--- TASK GOAL ---
When a line below contains the word "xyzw", copy that line.

--- DATA TO EXAMINE ---
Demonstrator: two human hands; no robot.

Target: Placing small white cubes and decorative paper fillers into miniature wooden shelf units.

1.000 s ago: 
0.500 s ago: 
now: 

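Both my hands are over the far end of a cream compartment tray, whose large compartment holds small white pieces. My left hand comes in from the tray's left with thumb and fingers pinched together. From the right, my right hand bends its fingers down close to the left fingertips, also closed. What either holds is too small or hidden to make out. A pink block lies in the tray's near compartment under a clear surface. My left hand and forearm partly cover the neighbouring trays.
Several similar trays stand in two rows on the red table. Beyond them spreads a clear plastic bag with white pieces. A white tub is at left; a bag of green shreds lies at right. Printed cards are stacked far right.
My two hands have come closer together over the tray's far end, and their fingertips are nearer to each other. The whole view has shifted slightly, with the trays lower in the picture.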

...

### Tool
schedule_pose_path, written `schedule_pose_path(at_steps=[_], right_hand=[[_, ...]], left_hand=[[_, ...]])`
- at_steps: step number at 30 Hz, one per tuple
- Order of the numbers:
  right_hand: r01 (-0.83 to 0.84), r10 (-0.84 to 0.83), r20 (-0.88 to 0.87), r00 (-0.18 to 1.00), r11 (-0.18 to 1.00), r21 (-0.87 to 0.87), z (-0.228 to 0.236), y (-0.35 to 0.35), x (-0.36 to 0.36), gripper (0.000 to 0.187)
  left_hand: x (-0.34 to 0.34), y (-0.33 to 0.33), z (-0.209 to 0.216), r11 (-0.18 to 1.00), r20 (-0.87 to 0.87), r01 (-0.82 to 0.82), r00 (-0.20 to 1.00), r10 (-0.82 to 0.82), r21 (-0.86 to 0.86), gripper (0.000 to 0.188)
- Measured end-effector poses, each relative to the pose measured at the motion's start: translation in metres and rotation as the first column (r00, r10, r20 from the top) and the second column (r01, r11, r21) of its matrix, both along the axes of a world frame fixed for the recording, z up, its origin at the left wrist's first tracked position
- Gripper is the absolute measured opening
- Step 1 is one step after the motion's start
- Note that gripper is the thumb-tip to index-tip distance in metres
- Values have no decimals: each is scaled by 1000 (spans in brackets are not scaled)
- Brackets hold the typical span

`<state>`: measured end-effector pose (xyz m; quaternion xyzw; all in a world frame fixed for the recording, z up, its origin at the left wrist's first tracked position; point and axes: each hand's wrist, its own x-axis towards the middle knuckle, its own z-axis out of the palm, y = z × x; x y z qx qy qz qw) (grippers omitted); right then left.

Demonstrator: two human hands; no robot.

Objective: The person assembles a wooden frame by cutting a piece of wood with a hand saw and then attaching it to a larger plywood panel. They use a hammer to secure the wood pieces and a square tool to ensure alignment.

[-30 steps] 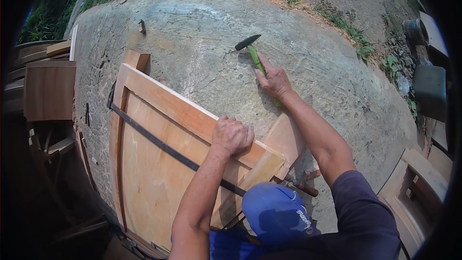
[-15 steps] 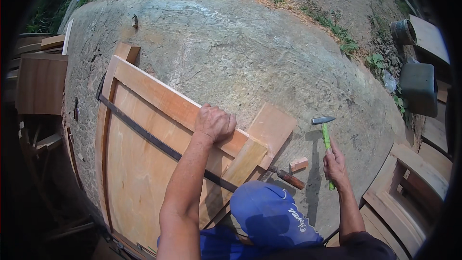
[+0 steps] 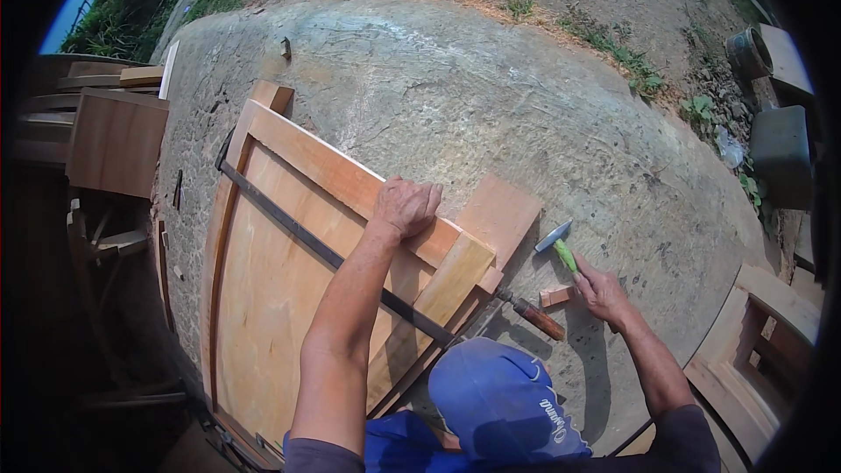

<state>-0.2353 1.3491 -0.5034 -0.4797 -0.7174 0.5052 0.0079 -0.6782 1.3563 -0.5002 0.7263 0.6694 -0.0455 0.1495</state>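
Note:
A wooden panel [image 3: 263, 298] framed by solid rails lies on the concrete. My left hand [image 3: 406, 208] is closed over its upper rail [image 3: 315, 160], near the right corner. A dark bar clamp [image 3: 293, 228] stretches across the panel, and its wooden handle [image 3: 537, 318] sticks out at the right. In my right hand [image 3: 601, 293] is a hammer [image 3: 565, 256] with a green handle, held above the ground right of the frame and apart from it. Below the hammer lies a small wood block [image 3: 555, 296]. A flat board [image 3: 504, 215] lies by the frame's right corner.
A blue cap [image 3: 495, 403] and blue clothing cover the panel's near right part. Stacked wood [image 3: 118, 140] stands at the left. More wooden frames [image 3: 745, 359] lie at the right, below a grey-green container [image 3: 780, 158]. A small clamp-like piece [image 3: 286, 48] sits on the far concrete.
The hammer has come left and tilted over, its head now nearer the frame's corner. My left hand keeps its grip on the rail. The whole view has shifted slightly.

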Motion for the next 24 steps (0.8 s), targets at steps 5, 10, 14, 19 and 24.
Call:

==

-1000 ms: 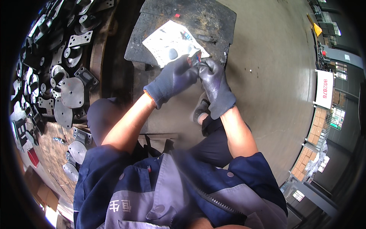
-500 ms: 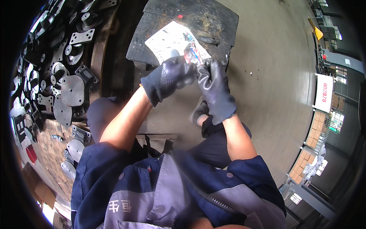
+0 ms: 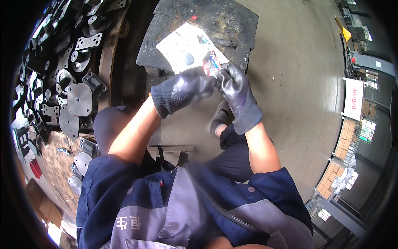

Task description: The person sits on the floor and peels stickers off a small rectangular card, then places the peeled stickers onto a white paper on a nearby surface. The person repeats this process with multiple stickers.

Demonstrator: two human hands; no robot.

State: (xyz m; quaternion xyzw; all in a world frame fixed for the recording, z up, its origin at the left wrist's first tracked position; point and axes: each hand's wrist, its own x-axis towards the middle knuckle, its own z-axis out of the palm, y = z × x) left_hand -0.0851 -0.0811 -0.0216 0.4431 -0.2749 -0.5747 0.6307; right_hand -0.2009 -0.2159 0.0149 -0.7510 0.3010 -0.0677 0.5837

--- YOUR RESPONSE ---
`<state>`: measured end-effector pose (xyz m; quaternion xyzw; all in a world frame fixed for the recording, z up, its origin at the left wrist's first tracked position; point and axes: each hand's wrist, its own x-axis towards the middle knuckle, its own z-axis out of the palm, y = z × x; x y z qx qy qz qw) (grippers omitted); right then left.
State: (xyz m; quaternion xyzw; all in a world frame fixed for the recording, z up, its origin at the left wrist's first tracked position; point and axes: each hand's wrist, its own x-axis towards the middle knuckle, its own z-axis out of the palm, y = z × x) left_hand -0.0851 -0.0811 -0.0216 0.4431 -0.2749 -0.5747 0.6307; right_hand -0.2009 -0.2159 0.0149 -0.7510 0.3010 -0.0677 0.5837

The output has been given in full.